Retype exactly the lines below, beginning with the first and ending with the line where "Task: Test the" appears.

──────── Data ────────

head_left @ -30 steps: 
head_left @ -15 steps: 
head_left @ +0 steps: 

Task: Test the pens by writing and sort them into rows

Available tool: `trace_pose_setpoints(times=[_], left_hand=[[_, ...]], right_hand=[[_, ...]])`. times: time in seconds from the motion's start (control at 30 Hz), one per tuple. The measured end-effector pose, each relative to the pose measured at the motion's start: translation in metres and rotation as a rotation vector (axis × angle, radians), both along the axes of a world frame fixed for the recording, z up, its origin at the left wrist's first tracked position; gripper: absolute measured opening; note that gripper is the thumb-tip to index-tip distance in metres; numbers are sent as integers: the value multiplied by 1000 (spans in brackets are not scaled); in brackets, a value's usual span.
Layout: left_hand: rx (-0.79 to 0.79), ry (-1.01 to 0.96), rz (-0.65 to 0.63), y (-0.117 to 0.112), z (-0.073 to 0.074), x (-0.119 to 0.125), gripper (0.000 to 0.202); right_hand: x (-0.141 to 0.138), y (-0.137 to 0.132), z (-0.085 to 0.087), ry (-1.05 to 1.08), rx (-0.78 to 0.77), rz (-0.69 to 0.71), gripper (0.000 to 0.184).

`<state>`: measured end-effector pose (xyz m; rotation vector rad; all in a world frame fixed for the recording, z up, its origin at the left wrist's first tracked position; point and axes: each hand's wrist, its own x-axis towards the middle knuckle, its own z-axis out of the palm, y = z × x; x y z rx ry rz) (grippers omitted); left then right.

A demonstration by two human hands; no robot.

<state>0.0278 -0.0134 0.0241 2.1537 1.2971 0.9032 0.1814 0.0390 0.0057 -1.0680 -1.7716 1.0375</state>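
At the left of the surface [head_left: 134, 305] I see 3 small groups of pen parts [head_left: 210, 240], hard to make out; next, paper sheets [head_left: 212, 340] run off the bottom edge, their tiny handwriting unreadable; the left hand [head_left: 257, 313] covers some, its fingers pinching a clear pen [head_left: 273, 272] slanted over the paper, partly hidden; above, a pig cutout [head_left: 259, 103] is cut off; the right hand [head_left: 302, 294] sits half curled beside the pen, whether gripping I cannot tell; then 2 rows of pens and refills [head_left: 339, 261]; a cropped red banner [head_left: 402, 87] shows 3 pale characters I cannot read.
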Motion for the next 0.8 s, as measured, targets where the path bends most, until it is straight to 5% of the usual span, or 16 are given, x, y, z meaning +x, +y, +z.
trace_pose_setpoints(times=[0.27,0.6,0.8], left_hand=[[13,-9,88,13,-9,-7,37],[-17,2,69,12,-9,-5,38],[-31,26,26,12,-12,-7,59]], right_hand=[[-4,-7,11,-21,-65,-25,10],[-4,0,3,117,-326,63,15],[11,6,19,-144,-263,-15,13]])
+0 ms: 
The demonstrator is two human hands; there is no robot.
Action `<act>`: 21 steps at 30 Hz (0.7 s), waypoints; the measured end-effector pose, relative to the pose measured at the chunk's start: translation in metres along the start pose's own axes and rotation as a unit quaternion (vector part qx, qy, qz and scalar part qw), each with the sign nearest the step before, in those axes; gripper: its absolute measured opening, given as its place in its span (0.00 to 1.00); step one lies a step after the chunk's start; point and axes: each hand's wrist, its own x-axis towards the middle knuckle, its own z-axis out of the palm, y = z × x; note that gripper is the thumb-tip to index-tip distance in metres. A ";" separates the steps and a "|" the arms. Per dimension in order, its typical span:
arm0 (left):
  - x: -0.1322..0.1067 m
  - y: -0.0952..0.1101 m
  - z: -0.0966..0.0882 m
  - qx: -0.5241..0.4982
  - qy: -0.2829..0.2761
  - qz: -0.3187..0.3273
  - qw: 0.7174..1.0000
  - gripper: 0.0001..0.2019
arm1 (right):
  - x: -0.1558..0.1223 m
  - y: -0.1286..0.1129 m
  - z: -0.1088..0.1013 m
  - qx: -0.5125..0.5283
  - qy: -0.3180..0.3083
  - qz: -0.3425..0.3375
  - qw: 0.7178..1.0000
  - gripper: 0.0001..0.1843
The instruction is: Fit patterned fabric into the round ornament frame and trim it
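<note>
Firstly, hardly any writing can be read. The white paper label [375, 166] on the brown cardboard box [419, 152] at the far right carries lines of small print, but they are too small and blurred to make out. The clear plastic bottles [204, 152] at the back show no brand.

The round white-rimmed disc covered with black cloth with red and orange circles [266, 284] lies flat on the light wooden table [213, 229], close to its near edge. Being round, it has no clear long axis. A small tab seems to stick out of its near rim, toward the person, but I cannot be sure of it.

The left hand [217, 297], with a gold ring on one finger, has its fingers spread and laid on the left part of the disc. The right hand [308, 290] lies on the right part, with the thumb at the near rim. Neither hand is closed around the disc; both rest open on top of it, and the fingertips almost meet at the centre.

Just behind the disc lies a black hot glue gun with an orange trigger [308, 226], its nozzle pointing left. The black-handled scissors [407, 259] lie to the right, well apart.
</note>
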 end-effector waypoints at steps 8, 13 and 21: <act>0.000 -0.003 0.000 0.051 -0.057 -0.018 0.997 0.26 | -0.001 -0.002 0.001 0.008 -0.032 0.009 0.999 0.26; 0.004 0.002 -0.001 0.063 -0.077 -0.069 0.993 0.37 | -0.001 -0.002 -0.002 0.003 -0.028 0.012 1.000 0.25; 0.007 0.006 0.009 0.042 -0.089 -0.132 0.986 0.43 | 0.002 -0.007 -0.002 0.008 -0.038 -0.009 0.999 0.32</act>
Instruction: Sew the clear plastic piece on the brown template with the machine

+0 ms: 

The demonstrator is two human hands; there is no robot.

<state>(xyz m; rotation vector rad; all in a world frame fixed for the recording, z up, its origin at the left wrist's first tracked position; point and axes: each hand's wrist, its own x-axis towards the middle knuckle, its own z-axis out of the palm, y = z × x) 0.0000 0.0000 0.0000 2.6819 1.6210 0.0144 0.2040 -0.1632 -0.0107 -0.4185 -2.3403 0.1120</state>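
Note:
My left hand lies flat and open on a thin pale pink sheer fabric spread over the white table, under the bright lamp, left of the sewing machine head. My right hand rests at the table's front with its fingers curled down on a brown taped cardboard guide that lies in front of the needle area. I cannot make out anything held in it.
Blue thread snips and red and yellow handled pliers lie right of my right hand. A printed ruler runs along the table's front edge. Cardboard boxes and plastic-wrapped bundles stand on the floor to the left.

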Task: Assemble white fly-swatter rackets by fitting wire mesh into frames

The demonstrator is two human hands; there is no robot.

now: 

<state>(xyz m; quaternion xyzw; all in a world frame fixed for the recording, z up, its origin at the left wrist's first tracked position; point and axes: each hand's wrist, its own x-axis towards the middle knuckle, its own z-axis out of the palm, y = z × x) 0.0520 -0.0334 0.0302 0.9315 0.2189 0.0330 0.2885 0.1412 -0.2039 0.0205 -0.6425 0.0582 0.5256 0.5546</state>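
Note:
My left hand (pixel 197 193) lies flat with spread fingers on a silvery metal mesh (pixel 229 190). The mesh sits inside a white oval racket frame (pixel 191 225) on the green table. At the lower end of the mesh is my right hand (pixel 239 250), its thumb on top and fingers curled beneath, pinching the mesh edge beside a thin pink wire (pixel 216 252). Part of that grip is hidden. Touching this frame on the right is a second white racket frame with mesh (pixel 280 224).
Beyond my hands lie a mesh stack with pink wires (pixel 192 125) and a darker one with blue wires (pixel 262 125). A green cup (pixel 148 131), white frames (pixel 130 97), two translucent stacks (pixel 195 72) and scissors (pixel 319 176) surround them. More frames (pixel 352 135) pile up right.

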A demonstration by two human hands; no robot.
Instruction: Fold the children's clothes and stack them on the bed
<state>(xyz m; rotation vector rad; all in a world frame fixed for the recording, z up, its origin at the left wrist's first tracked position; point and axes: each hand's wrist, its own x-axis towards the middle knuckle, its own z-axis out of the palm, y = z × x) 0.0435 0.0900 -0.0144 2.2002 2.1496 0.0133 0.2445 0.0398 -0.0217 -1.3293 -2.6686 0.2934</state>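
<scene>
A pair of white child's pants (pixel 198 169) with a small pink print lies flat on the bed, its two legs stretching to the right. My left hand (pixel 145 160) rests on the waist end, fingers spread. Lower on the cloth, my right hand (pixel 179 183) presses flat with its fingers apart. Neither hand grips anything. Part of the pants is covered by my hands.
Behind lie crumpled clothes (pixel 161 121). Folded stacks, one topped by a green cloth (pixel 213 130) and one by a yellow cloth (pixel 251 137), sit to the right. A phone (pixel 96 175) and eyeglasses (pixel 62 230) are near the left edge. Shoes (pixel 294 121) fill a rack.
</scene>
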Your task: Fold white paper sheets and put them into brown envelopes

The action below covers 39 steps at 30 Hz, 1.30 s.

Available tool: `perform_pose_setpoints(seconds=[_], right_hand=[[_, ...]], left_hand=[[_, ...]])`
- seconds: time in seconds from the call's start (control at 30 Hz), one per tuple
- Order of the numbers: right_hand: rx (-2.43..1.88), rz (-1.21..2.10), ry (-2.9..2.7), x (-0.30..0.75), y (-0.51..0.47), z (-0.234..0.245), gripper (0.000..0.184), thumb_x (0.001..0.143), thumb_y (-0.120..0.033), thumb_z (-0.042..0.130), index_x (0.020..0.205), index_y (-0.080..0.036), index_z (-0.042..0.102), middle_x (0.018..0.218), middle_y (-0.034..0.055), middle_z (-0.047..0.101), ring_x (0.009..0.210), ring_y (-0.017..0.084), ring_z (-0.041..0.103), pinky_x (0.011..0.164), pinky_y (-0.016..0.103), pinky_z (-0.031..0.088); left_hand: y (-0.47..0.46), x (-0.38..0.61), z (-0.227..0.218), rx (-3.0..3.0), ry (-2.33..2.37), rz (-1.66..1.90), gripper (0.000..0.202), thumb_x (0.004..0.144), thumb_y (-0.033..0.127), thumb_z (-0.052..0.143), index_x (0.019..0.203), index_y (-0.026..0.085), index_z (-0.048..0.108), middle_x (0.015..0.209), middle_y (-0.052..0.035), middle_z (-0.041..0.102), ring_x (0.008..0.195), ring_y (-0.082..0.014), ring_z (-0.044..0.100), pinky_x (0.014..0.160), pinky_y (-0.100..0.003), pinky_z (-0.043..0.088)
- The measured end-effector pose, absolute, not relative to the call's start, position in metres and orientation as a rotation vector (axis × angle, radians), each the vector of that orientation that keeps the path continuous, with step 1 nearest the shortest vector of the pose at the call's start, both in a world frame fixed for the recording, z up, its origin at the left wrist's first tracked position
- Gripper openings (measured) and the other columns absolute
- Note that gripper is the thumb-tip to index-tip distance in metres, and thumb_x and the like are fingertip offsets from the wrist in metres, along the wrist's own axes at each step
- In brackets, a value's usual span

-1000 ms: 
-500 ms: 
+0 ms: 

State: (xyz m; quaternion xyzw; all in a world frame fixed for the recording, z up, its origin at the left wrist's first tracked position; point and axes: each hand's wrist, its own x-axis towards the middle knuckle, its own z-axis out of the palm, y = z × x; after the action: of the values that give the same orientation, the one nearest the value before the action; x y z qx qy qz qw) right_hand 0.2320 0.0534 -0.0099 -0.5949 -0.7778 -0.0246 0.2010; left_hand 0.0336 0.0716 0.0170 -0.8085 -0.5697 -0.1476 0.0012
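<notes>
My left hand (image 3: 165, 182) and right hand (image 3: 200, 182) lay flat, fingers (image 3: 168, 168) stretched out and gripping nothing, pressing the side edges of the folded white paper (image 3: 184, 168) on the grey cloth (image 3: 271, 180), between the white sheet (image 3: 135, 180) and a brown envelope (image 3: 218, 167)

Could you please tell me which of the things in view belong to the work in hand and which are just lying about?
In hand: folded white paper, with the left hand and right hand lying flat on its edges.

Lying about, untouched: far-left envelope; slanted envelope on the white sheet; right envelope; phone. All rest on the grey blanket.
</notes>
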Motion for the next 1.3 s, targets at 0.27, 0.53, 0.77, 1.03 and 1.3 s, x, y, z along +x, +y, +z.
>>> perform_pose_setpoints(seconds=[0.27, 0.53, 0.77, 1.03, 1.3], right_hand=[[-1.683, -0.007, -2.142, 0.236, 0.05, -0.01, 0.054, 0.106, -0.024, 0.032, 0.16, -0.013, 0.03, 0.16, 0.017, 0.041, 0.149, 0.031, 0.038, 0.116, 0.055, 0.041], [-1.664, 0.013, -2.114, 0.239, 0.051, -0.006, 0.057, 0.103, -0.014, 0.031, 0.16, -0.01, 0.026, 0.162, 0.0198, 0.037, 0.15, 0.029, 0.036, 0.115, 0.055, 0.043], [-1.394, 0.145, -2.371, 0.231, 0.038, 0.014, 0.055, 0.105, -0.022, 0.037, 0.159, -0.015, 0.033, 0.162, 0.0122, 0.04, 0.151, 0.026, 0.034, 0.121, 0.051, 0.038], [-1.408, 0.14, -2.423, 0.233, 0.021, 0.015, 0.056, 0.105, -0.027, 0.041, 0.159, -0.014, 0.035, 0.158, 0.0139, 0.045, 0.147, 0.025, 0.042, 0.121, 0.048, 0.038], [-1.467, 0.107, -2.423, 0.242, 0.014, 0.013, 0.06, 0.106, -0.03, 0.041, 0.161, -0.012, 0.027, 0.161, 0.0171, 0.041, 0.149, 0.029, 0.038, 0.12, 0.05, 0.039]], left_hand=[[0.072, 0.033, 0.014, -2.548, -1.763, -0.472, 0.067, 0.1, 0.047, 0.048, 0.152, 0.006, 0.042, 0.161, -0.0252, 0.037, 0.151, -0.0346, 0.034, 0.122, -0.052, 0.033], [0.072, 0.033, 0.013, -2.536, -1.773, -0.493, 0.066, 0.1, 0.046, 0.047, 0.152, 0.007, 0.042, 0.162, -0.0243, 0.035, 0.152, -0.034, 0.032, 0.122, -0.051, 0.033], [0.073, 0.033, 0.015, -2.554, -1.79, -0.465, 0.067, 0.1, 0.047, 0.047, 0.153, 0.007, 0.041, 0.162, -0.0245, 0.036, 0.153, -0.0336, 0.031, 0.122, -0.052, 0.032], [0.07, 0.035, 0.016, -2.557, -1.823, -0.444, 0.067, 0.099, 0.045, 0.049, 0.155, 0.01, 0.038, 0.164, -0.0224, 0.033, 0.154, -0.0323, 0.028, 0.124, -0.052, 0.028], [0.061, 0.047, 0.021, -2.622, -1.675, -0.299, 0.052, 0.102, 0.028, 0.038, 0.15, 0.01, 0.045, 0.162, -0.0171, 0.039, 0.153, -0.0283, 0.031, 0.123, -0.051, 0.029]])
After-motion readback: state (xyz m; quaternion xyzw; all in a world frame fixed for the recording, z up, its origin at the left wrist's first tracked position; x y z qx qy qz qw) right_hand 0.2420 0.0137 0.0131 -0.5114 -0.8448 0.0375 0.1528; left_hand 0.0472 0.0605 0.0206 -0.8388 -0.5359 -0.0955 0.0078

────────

Solution:
head_left @ -30 steps: 
head_left @ -15 steps: 
head_left @ +0 steps: 

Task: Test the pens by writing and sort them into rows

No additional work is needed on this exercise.